Pero Castro, al que llamaban el alcalde «duracel» porque nunca se le acababan las pilas, decidió volver a presentarse por quinta vez consecutiva, y Lucas decidió buscar otros horizontes. Aceptó ir en la candidatura socialista al Ayuntamiento de Madrid, encabezada por Miguel Sebastián, quien ni siquiera tomó posesión de su escaño tras el fracasado electoral del PSOE. Con la marcha de Sebastián, Lucas se convirtió en el portavoz del grupo socialista en la capital, en la confianza de que una buena labor desde esa responsabilidad, le valdría para ser el candidato a la Alcaldía, en los comicios de 2011. Pero desde la dirección regional del partido, se le adelantó que no sería él el elegido, y Lucas volvió a otear nuevos horizontes. Regresó al sur, a Móstoles, donde fue cabeza de lista en las elecciones de 2011. No consiguió su propósito.

En 2017, si logró convertirse en alcalde de la segunda ciudad de la región, periodo de mandato que no ha agotado, después de que ayer anunciara públicamente su dimisión. El principal «motivo personal» para tomar esta decisión, puede ser la percepción de que su partido no contaba a futuro con él; que su apoyo a Susana Díaz y no a Pedro Sánchez, propició que, meses después, el nuevo secretario general del PSOE-Madrid no le incluyera en la ejecutiva regional del partido. Y ésta pudo ser la gota que colmó el vaso.

La escisión del sur

Manuel Robles llevaba casi 16 años como alcalde de Fuenlabrada. También aludió a motivos personales para explicar su dimisión: cumplir 65 años de edad, oportunidad única para «jubilarse» de la primera fila de la política, y, sobre todo, la necesidad de dedicarle más tiempo a la familia. Algunos compañeros suyos comentaban ayer, que 65 años es una edad perfecta para permanecer en activo, sobre todo cuando se atesora una dilatada experiencia en la gestión. Recuerdan que Robles sufrió un revés anímico cuando esperaba ser propuesto por su partido para presidir la Federación Madrileña de Municipios, y finalmente se propuso a otro compañero. Lo asumió con espíritu deportivo, pero, según los que le conocen, con disgusto, y puede que esa circunstancia fuera importante a la hora de decidir su futuro. Robles dijo ayer, que no se busque más allá de una motivación familiar, pero no parece una simple casualidad que en el espacio de una semana, dos alcaldes socialistas de dos importantes municipios, hayan decidido no agotar su mandato y dimitir. Parece que lo lógico es que, si en ambos casos se alude a motivos familiares para no seguir, se hubiera esperado a la convocatoria de las elecciones del próximo año para abandonar, y no hacerlo cuando aún queda año y medio para esos comicios.
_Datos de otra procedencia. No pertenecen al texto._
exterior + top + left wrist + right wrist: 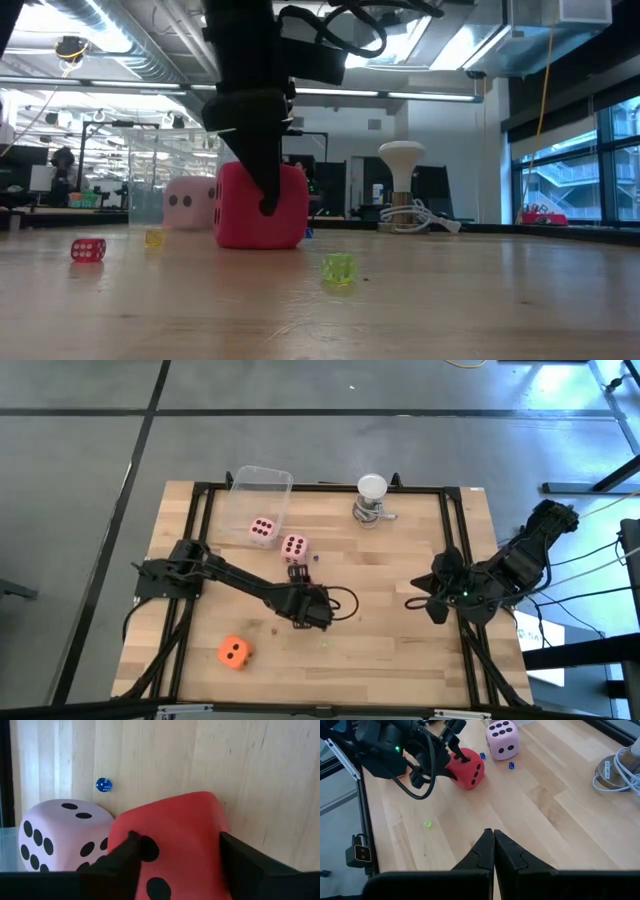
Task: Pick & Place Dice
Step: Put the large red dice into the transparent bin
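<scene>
On the near left of the table [400, 640] sits the orange die [233, 652], alone and well apart from the others. Tiny dice are scattered on the wood too: a small red one [88, 249] and a small green one [339, 268] show near the low camera.

Around the middle of the table the left pincer [177, 855] straddles the red die [466, 768], which rests on the wood. One finger [120, 865] touches the die's pipped face and the other stands just at its far edge, so the pincer is closing around the die; whether the grip is firm I cannot tell.

At the right side of the table the right pincer [493, 842] hangs with its fingers pressed together, holding nothing.

Just beyond the red die, a pale pink die [294, 547] lies on the table, with a small blue die [103, 784] near it. Farther left, a second pink die [262, 531] sits inside a clear plastic box [268, 480] at the far edge. To the right of the box, also at the far edge, stands a white round-topped object [372, 488] on a metal base with a coiled cable.
</scene>
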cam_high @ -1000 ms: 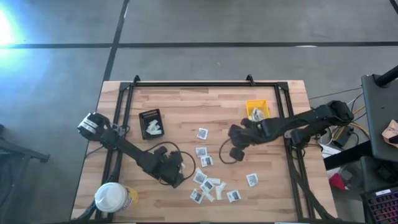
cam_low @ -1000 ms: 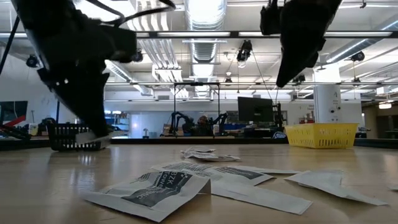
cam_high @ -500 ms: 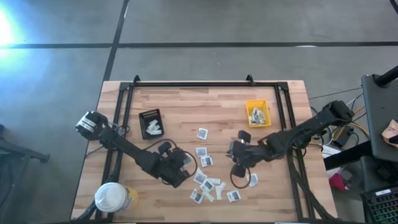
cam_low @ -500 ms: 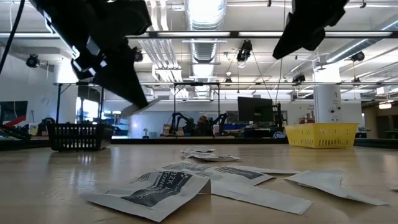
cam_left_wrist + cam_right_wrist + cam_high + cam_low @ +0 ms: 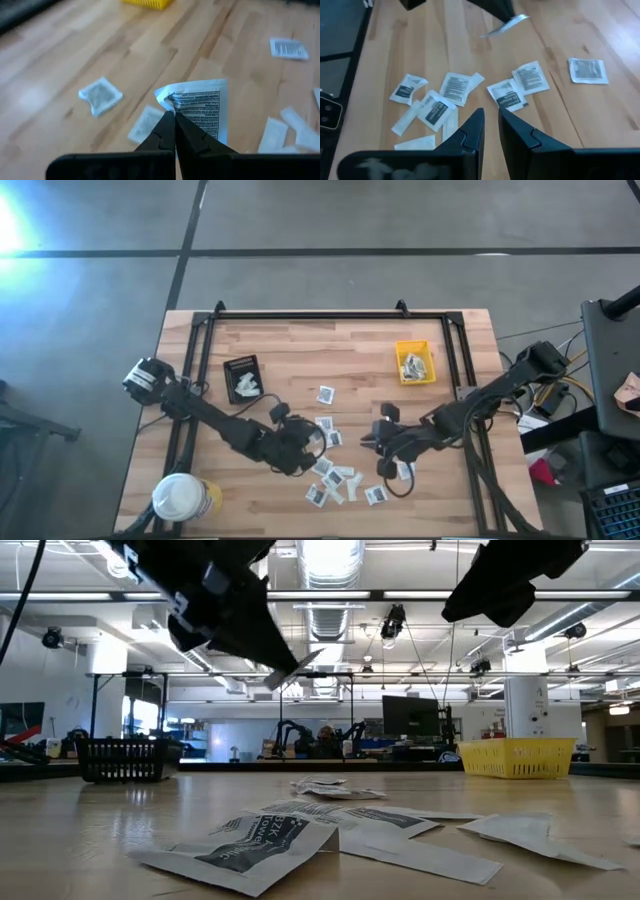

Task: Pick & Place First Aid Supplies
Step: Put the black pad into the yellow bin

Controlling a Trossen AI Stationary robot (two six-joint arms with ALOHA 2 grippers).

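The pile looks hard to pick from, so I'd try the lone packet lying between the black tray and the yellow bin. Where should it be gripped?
Grip the packet by one edge, coming straight down from above. It lies flat on the table, apart from the others, so every edge is free. Nothing stands up to pinch, so a finger probably has to slide under an edge.

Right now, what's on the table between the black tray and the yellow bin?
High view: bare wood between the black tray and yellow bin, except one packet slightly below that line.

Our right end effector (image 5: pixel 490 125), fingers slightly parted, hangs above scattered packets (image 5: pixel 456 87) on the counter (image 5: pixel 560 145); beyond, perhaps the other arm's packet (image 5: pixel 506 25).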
Puede ser el comienzo de una «escisión» de los alcaldes de municipios importantes del sur de la Comunidad, aquellos que con la llegada de la nueva dirección regional del PSOE, se quedaron sin futuro en la política madrileña, y abandonan antes de acabar sus mandatos; aquellos que no han percibido ni una mueca de la integración anunciada; de los que no mostraron su adhesión inquebrantable a Franco, a José Manuel Franco, que no haya erróneas interpretaciones de la memoria histórica.